__What to produce__. Your job with the data below: print everything from the line that holds "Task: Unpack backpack" down to the line that holds "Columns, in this", ends included, exactly, and nothing else.
[Given data Boundary: Start]
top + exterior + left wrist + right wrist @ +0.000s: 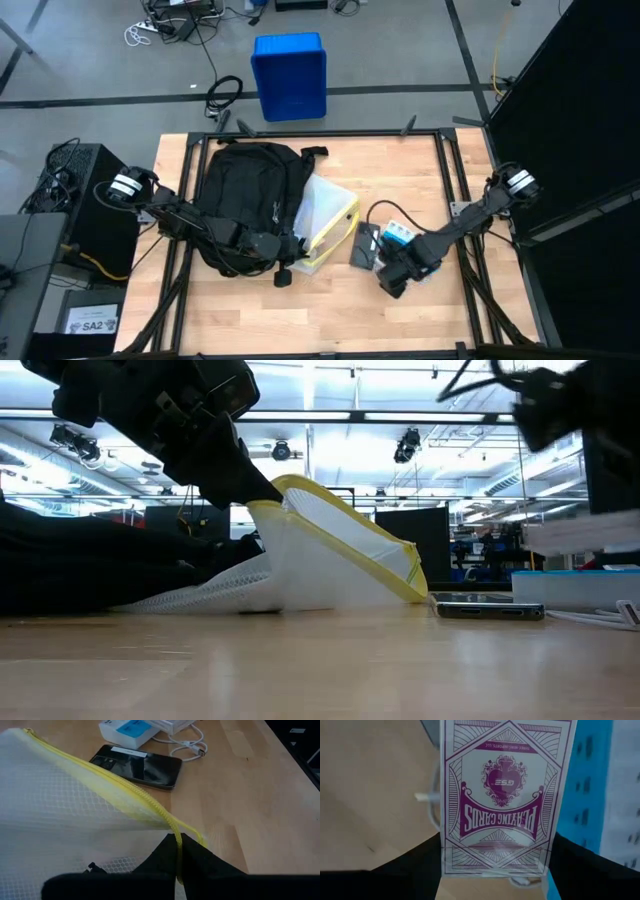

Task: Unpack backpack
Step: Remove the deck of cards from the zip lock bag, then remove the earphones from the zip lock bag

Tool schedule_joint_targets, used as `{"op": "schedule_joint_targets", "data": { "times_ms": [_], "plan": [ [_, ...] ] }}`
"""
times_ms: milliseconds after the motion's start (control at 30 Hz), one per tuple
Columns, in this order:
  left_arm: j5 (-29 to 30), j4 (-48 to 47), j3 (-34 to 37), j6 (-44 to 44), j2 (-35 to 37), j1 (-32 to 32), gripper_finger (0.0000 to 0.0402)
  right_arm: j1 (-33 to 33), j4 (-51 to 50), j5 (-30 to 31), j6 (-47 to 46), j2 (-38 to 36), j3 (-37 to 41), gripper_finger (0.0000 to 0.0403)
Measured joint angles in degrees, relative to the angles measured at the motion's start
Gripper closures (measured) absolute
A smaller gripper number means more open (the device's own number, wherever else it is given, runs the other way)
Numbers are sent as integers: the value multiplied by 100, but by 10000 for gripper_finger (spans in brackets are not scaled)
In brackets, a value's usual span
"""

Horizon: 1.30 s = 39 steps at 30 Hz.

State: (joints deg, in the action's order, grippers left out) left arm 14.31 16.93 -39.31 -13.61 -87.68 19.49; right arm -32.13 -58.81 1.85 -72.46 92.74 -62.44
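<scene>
The soft, floppy backpack [245, 190] likely sags; left gripper [178, 851] pinches the mesh pouch [325, 222] zipper edge at its 3 o'clock, while right gripper [495, 870] clamps a card box [506, 795].

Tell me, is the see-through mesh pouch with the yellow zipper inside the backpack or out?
Out. The white mesh pouch with the yellow zipper lies on the wooden table beside the black fabric backpack, pinched by the left gripper.

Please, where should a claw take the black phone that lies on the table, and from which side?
The phone lies flat on the wood, screen up, between the mesh pouch and the white box. Probably best from straight above, claw closing across its two long edges near the middle; they look bare, while box and cable crowd one end.
</scene>
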Motion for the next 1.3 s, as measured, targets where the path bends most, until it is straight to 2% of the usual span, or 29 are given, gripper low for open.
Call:
{"op": "schedule_joint_targets", "data": {
  "times_ms": [67, 167, 233, 533, 633, 833, 933, 1033, 1100, 1300],
  "plan": [
    [0, 6, 0, 0, 0, 0, 402, -121, 24, 28, -159, 1, 100, 112],
    [0, 7, 0, -10, 0, 1, 402, -195, 20, 171, -364, 1, 171, 40],
    [2, 9, 0, -11, 2, 1, 402, -191, 35, 206, -361, 1, 171, 19],
    [2, -4, 0, 107, 2, 2, 402, 155, 482, 426, 400, 1, -23, 120],
    [-211, -13, 0, 303, 2, -1, 402, 355, 1016, 985, 1105, 1, -153, 146],
    [-1031, -28, 0, 422, 2, 43, 402, 834, 2952, 2300, 3107, 79, -174, 186],
    [-1126, -59, 0, 492, 2, 120, 402, 1123, 3632, 2261, 4091, 379, -174, 202],
    [-1138, -64, 0, 581, 2, 166, 402, 1319, 4091, 1940, 4809, 877, -174, 209],
    [-1143, -63, 0, 584, 2, 165, 402, 1389, 4190, 1790, 5101, 1279, -216, 210],
    [-1017, -37, -115, 592, 2, 164, 402, 1478, 4187, 1855, 5622, 2078, -666, 191]
  ]
}}
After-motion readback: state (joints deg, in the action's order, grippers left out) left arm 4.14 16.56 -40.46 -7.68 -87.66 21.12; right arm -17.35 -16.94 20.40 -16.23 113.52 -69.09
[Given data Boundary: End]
__Answer below__.
Task: Unpack backpack
Step: Remove the deck of cards from the zip lock bag, then remove the earphones from the zip lock bag

Tool schedule_joint_targets, used as `{"op": "schedule_joint_targets", "data": { "times_ms": [_], "plan": [ [_, ...] ] }}`
"""
times_ms: milliseconds after the motion's start (control at 30 Hz), one per tuple
Columns, in this order:

The exercise contains nothing more.